§ **Exercise brief**: Only the lines from the one containing "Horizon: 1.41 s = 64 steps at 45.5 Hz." through the one containing "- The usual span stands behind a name" should be printed, exactly as they appear below, with both ends included.

- - -

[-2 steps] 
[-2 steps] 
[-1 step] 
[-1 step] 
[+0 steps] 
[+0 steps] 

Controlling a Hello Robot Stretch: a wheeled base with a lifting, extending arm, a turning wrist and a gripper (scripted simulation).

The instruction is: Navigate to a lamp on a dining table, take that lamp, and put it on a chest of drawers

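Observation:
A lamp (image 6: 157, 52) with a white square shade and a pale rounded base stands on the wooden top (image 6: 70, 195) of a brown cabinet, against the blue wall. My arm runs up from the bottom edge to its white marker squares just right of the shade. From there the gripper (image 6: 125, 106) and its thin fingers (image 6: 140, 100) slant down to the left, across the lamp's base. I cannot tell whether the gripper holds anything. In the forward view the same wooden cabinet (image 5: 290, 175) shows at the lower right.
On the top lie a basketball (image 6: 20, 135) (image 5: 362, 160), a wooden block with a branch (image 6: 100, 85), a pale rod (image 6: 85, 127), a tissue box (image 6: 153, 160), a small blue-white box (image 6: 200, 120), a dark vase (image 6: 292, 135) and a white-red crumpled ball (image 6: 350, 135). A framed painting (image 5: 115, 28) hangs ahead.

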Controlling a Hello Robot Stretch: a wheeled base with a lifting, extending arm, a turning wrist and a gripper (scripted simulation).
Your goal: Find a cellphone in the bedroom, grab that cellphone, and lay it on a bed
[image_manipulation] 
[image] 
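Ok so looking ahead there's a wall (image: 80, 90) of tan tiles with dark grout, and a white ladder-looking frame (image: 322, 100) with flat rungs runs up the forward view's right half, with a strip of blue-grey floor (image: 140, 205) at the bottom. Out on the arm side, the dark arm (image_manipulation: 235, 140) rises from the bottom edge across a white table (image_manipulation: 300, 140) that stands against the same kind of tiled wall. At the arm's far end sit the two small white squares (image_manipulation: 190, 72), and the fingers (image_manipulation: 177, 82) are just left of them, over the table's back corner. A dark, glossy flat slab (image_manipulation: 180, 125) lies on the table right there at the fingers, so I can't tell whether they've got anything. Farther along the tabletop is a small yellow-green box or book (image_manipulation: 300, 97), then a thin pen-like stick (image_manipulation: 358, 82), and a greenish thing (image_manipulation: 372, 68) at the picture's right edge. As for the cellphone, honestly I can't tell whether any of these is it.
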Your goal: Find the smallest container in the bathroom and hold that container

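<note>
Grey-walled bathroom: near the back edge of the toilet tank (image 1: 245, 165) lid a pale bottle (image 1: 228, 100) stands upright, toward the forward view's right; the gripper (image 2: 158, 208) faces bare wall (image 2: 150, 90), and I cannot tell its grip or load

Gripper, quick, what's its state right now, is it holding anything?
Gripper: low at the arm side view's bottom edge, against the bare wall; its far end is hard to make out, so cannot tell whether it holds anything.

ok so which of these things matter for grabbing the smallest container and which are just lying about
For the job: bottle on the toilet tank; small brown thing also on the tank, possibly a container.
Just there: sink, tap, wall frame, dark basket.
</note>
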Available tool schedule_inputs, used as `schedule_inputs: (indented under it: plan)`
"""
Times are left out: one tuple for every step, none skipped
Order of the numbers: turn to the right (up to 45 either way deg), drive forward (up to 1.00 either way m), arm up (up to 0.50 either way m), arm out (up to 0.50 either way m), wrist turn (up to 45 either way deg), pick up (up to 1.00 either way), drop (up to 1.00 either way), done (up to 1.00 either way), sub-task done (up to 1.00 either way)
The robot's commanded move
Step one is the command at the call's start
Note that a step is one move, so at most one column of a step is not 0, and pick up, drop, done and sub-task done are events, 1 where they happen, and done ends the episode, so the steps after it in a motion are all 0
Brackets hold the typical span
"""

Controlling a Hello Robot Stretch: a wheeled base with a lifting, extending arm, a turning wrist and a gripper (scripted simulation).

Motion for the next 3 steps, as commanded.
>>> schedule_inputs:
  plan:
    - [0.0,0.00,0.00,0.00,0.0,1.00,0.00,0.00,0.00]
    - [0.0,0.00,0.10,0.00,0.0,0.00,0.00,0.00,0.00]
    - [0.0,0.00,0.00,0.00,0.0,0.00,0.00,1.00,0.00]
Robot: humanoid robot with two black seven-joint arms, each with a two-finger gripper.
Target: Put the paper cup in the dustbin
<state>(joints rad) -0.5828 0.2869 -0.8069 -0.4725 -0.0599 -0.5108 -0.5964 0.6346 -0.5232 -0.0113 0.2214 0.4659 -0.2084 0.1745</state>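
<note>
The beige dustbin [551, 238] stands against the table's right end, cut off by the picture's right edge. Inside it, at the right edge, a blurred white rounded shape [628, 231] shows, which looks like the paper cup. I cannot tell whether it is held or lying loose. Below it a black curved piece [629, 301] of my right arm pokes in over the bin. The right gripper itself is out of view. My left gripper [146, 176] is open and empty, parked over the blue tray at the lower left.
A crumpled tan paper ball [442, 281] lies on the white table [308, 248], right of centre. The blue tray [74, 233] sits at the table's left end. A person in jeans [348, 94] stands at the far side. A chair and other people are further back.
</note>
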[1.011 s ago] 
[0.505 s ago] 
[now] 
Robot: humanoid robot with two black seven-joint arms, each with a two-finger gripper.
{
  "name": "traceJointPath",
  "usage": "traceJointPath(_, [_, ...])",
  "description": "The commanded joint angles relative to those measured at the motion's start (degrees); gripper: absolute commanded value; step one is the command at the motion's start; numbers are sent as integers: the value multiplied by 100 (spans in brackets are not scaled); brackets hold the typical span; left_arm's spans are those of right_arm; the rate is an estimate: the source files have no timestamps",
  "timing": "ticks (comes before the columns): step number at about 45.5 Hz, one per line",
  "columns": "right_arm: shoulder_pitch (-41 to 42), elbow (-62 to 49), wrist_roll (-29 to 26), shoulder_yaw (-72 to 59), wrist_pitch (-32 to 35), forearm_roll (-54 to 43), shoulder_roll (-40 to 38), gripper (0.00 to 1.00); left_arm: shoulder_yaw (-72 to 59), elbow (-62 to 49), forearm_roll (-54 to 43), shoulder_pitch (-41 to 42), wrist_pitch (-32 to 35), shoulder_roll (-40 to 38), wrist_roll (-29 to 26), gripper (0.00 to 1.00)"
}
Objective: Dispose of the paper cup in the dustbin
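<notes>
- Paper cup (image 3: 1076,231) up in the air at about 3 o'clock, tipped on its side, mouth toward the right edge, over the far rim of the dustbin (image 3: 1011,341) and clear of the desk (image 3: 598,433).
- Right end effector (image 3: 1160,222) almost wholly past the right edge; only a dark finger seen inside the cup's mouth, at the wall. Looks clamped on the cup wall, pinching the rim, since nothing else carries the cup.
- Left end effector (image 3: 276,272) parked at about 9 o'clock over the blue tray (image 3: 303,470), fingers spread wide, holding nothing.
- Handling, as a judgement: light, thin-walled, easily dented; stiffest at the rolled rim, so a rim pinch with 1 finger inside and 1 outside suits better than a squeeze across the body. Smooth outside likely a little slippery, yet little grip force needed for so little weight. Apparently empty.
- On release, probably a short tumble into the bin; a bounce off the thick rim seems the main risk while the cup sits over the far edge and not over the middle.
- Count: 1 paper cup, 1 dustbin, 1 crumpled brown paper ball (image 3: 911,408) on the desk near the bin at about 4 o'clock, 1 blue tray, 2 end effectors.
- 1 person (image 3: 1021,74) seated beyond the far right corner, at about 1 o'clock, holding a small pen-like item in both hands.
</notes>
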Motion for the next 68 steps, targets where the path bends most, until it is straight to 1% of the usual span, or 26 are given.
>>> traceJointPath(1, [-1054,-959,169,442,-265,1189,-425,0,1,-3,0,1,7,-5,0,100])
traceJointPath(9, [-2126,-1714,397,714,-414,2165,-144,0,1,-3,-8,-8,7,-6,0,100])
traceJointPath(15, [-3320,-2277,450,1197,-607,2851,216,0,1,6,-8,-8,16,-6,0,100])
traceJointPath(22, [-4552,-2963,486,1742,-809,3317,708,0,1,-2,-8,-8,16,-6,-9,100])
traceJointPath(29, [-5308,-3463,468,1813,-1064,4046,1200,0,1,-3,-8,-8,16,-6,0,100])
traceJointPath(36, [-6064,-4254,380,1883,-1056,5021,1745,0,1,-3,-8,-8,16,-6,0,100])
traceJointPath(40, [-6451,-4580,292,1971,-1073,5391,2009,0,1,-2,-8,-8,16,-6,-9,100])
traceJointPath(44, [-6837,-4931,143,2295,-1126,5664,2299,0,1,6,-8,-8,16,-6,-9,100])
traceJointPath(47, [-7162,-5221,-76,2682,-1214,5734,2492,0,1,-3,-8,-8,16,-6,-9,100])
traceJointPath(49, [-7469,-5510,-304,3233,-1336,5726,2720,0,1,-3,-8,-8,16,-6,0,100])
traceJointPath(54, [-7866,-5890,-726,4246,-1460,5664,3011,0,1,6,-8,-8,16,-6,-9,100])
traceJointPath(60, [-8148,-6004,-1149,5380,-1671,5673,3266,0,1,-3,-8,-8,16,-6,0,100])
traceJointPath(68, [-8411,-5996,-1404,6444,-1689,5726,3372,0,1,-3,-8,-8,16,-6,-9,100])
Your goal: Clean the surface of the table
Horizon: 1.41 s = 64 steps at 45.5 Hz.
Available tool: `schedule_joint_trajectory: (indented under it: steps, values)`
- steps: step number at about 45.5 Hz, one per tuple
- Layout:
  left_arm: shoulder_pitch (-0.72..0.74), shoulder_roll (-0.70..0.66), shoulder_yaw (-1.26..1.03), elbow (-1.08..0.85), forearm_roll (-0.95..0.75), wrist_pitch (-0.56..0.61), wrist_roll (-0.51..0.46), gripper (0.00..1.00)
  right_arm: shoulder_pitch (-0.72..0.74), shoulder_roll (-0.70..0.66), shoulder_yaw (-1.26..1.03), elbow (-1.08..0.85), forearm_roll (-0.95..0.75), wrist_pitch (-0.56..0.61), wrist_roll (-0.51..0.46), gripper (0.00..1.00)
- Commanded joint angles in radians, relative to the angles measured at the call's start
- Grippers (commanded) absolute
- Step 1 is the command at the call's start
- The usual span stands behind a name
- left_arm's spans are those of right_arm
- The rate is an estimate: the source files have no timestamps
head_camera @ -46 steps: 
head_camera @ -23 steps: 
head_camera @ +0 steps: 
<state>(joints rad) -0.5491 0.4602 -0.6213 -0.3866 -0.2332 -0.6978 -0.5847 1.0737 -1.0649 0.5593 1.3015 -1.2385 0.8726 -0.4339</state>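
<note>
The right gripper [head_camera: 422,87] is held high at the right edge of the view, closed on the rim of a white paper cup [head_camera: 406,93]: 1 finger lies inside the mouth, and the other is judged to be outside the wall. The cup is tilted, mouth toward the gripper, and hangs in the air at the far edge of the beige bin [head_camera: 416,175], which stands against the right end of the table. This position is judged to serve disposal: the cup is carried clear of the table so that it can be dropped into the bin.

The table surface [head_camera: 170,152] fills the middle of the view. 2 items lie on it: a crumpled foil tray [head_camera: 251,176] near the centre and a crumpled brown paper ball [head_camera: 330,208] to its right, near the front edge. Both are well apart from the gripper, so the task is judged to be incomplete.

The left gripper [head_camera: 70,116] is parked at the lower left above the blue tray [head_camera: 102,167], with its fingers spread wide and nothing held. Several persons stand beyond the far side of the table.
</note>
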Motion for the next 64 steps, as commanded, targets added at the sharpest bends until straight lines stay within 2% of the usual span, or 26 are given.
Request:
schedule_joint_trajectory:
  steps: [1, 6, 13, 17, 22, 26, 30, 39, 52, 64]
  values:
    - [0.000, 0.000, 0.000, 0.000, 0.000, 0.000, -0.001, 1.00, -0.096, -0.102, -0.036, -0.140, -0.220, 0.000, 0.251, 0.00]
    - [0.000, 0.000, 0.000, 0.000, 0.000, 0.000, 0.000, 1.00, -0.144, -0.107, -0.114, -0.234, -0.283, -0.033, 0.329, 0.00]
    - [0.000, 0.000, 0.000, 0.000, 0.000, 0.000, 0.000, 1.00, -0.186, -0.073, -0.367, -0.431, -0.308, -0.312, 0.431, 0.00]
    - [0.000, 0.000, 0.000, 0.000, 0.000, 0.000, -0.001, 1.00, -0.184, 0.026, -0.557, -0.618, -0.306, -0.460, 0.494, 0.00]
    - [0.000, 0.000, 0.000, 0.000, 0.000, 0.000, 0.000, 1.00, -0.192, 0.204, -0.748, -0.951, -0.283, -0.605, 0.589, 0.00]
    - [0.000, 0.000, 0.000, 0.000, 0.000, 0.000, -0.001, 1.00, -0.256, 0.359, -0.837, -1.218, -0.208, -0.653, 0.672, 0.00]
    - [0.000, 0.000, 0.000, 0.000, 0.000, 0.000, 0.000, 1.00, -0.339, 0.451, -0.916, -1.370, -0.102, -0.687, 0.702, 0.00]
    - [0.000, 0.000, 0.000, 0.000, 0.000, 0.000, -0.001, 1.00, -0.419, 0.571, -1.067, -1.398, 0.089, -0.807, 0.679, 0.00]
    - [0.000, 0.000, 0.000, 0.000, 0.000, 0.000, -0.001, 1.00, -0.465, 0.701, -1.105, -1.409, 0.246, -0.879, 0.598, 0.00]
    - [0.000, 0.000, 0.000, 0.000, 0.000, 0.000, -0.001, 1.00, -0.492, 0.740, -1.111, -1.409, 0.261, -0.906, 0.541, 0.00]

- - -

§ **Solution**:
Horizon: 1.41 s = 64 steps at 45.5 Hz.
Available tool: `schedule_joint_trajectory: (indented under it: steps, values)`
- steps: step number at about 45.5 Hz, one per tuple
- Layout:
  left_arm: shoulder_pitch (-0.72..0.74), shoulder_roll (-0.70..0.66), shoulder_yaw (-1.26..1.03), elbow (-1.08..0.85), forearm_roll (-0.95..0.75), wrist_pitch (-0.56..0.61), wrist_roll (-0.51..0.46), gripper (0.00..1.00)
  right_arm: shoulder_pitch (-0.72..0.74), shoulder_roll (-0.70..0.66), shoulder_yaw (-1.26..1.03), elbow (-1.08..0.85), forearm_roll (-0.95..0.75), wrist_pitch (-0.56..0.61), wrist_roll (-0.51..0.46), gripper (0.00..1.00)
- Commanded joint angles in radians, relative to the angles measured at the call's start
- Grippers (commanded) absolute
- Step 1 is the command at the call's start
- The usual span stands behind a name

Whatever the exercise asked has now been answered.